**WORK INSTRUCTION**.
Using "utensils" as the search string, find the matching lines below and copy them.

**EXCERPTED RECORDS**.
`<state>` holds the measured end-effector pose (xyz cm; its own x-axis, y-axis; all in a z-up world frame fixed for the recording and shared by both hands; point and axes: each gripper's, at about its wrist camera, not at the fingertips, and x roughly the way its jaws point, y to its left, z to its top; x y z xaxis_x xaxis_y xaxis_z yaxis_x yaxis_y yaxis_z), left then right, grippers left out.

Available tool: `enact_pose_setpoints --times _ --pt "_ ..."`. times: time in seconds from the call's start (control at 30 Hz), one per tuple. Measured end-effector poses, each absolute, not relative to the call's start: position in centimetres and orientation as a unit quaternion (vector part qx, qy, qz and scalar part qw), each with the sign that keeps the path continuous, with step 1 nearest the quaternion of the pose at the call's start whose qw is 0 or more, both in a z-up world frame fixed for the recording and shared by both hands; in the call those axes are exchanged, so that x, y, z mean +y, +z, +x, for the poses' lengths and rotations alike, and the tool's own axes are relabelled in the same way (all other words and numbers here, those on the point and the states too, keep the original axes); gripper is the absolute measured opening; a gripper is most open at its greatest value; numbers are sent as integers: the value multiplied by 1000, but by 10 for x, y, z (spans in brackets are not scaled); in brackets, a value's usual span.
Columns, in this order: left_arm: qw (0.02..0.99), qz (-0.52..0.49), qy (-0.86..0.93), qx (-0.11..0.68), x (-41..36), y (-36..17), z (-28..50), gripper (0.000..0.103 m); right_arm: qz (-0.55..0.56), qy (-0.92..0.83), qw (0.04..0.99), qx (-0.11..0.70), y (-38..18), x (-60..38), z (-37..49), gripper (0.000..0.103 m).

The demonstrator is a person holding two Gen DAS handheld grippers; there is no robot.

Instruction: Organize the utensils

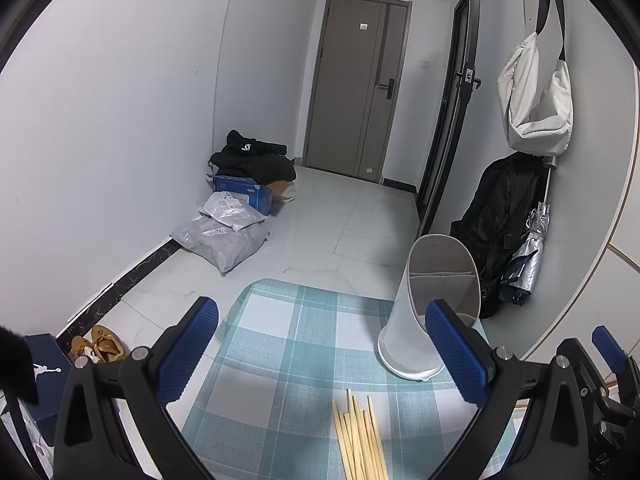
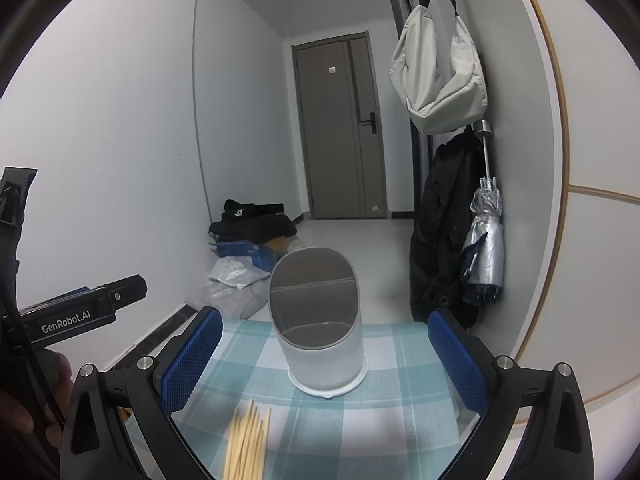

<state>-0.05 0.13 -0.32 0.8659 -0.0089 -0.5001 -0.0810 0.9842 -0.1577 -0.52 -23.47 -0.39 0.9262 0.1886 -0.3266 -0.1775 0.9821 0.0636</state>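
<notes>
1. Lying in a loose bundle on the checked teal-and-white tablecloth (image 2: 400, 360), the wooden chopsticks (image 2: 248, 440) sit at the near edge of both views, their tips pointing toward the white utensil holder (image 2: 320, 344).
2. Seen from the right wrist, the chopsticks lie low between the 2 blue pads, nearer the left-hand pad (image 2: 192, 356), and nothing touches them.
3. Seen from the left wrist, the same chopsticks (image 1: 360, 436) lie between the pads but closer to the right-hand one (image 1: 456, 356), again untouched.
4. Both tongs stand spread wide and hold nothing: the right gripper (image 2: 324, 356) frames the holder between its fingers, and the left gripper (image 1: 320, 352) has the holder (image 1: 428, 304) just behind its right-hand finger.
5. The holder stands upright on the cloth beyond the chopsticks, with a divider across its grey inside.
6. A hand (image 2: 40, 392) grips the left tool at the left edge of the right wrist view.
7. Beyond the table are a grey door (image 2: 340, 128), a pale bag (image 2: 436, 72) hanging on the wall, a folded silver umbrella (image 2: 484, 236) and parcels (image 1: 224, 232) on the floor.
</notes>
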Motion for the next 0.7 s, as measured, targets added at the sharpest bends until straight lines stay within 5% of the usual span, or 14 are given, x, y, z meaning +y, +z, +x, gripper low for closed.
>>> enact_pose_setpoints --times 0.7 --pt "962 -89 13 258 1 -3 -1 102 8 93 981 170 -6 -231 -6 103"
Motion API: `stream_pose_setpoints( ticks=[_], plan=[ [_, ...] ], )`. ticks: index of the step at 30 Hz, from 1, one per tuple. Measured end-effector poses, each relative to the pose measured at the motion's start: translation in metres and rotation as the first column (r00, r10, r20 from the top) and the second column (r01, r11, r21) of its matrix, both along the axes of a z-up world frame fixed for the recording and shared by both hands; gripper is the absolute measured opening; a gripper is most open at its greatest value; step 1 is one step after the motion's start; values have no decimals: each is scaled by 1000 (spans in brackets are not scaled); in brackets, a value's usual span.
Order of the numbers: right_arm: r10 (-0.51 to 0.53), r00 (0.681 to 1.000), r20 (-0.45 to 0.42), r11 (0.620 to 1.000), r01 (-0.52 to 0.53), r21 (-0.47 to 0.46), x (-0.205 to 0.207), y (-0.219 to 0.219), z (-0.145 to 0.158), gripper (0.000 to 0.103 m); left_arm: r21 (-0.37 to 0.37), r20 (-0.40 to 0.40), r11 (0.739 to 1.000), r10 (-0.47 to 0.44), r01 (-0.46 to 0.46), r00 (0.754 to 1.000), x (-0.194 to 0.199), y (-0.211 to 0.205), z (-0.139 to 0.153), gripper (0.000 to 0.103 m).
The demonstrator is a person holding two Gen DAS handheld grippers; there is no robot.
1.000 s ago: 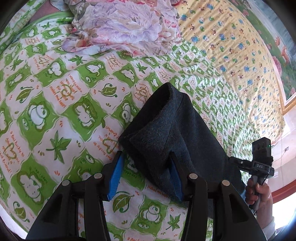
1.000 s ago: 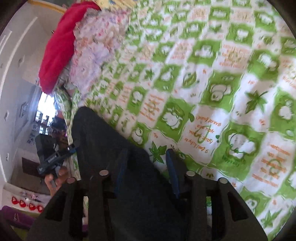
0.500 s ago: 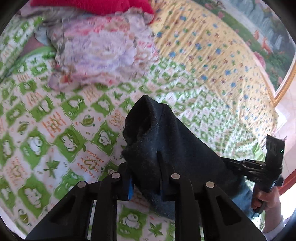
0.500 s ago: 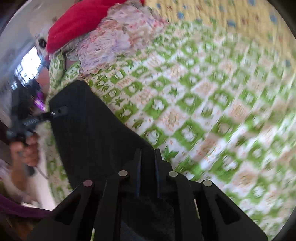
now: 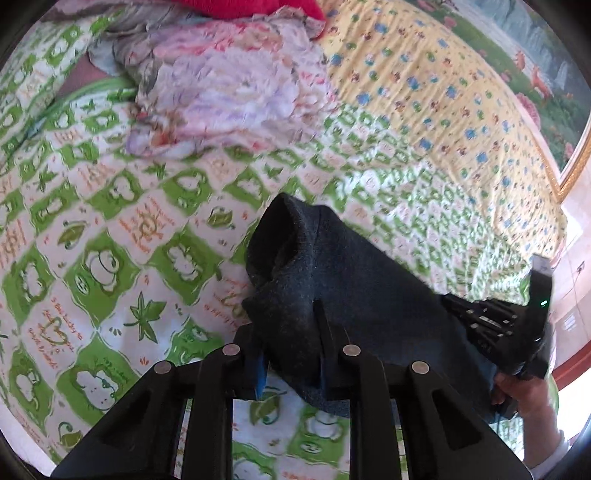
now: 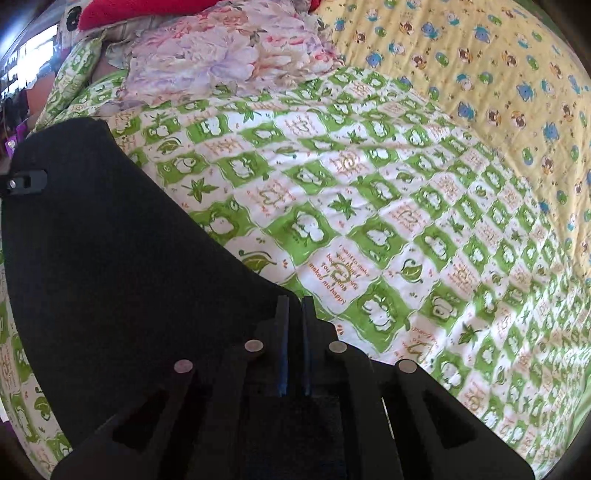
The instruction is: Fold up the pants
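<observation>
Dark charcoal pants stretch in the air between my two grippers above a green frog-print bedsheet. My left gripper holds a bunched corner of the cloth between its blue-padded fingers, and its jaws are opening slightly with the fabric still pinched. In the right wrist view the pants hang as a flat dark sheet on the left. My right gripper is shut on their edge, its fingers nearly touching. The right gripper and the hand holding it also show at the left view's right edge.
A crumpled floral quilt and a red pillow lie at the head of the bed. A yellow blanket with animal prints covers the far side. A framed picture hangs on the wall beyond it.
Both grippers have closed from open onto the pants. The right gripper rolled and swung, and the pants now hang taut between the two grippers.
</observation>
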State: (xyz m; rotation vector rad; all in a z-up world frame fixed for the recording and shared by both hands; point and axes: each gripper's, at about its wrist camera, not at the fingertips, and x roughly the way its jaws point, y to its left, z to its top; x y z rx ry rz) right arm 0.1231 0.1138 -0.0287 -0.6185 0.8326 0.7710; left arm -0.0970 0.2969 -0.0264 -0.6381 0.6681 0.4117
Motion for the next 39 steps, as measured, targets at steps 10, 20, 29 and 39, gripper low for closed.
stream_pose_setpoints(
  ticks=[10,20,29,39],
  plan=[
    [-104,991,-88,970,121,209,-4,-56,49,28,117,0,986,115,-115,993,-31,-5,32,42],
    [-232,945,-233,887,303,349,-36,-145,60,34,149,39,989,16,-22,999,-16,-40,67,51],
    [-337,901,-273,818,424,390,-61,-208,63,35,142,5,976,-168,166,986,32,-98,64,54],
    [-458,836,-303,726,548,416,-89,-274,63,42,151,-18,926,-349,347,937,79,-165,64,57]
  ],
)
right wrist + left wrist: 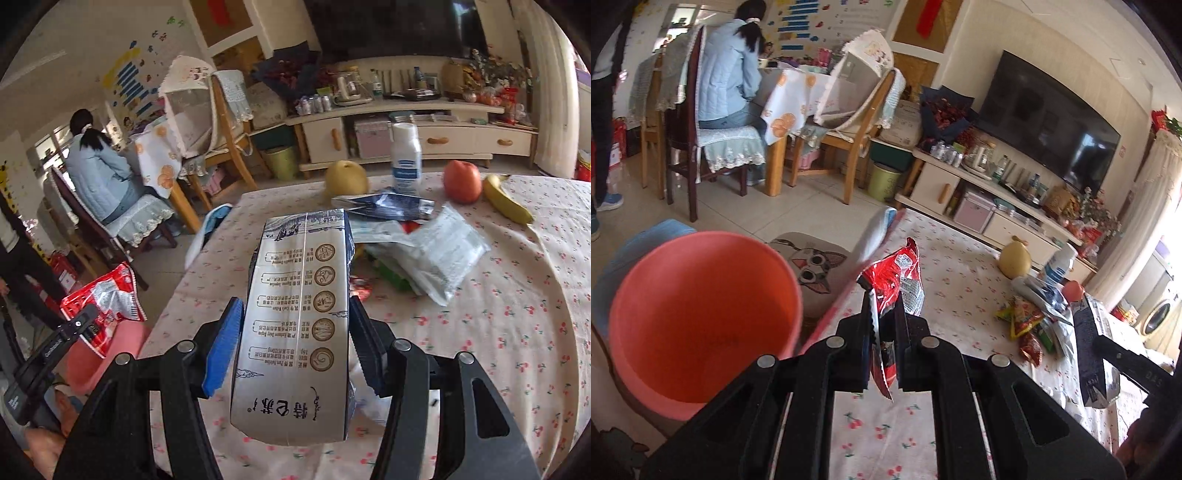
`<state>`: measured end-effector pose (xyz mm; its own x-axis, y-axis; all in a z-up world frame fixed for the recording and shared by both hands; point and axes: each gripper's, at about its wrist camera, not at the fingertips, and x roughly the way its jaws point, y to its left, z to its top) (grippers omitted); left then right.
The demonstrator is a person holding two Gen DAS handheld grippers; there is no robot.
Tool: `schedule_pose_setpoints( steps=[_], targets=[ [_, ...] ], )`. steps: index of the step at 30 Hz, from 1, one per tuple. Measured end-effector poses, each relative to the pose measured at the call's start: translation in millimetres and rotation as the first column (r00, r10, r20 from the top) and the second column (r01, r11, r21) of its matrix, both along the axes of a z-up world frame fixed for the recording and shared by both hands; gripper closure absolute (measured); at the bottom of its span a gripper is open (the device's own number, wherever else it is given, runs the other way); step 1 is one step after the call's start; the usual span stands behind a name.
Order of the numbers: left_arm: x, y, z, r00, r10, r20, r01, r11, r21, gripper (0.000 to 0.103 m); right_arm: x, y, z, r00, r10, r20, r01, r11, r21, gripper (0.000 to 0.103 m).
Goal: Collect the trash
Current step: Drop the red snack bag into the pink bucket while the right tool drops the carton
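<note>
My left gripper (pixel 884 306) is shut on a crumpled red snack wrapper (pixel 894 273), held over the table's left edge beside a pink bucket (pixel 701 317) that stands open below. In the right wrist view the same wrapper (pixel 107 299) hangs in the left gripper (pixel 79 325) just above the bucket (pixel 122 343). My right gripper (pixel 295 321) is shut on a white and blue milk carton (pixel 303 295), its blue pads pressed against both sides, lifted above the cherry-print tablecloth (pixel 517 332). The carton (pixel 1089 354) also shows at the right in the left wrist view.
A pile of empty packets (pixel 424 251) lies mid-table. Behind it stand a pear (pixel 347 177), a white bottle (pixel 406 162), an apple (pixel 463 181) and a banana (pixel 506 203). A cat-cushion stool (pixel 812 266) sits by the bucket. A person (pixel 727 74) sits at the far table.
</note>
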<state>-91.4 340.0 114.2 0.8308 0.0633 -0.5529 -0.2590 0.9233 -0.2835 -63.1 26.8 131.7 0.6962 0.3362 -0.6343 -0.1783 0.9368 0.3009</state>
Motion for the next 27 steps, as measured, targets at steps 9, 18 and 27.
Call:
schedule_pose_setpoints(
  steps=[9,18,27],
  targets=[
    [-15,88,-3,0.941,0.331,-0.066,-0.331,0.944,0.014,0.092,2,162,28,0.934,0.358,0.018,-0.358,0.931,0.068,0.044],
    [-20,141,-23,0.861,0.474,-0.185,-0.484,0.875,-0.006,0.088,18,295,16,0.846,0.532,-0.019,-0.531,0.846,0.048,0.042],
    [-23,147,-25,0.846,0.509,-0.16,-0.512,0.858,0.025,0.052,26,286,-12,0.878,0.477,-0.048,-0.473,0.878,0.075,0.019]
  ],
)
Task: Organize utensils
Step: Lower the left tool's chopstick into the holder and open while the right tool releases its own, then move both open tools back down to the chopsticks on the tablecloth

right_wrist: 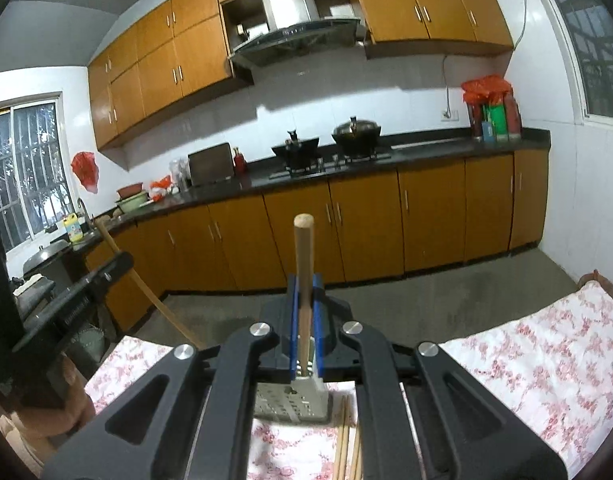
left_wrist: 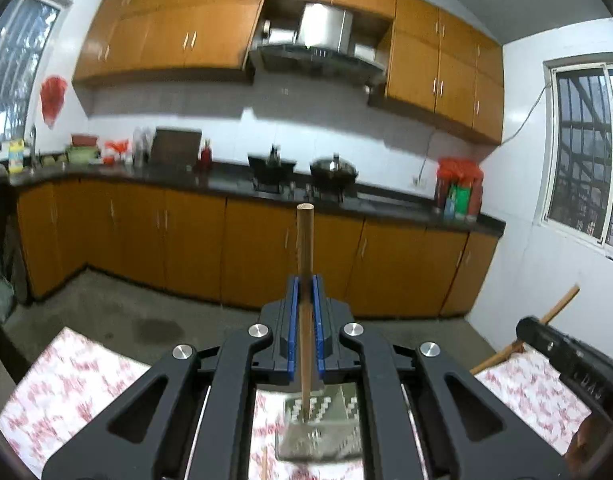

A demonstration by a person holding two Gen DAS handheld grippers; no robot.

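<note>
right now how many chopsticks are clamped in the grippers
2: one chopstick upright in the left gripper, another chopstick in the right gripper. More lie on the table below.

1. Ahead of both claws we see bare grey floor (right_wrist: 446,292), open as far as the lower cabinets (left_wrist: 194,240).
2. To the right of the left claw (left_wrist: 305,292), the right claw's (right_wrist: 305,292) body and its angled wooden stick (left_wrist: 558,308) block the way.
3. Below us, the floral-covered table (right_wrist: 546,352) carries a perforated utensil holder (right_wrist: 294,404) and loose chopsticks (right_wrist: 346,436).
4. The worktop's woks (right_wrist: 356,132) stand well apart.
</note>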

**RESULT OF THIS TASK**.
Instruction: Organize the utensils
Task: Organize utensils

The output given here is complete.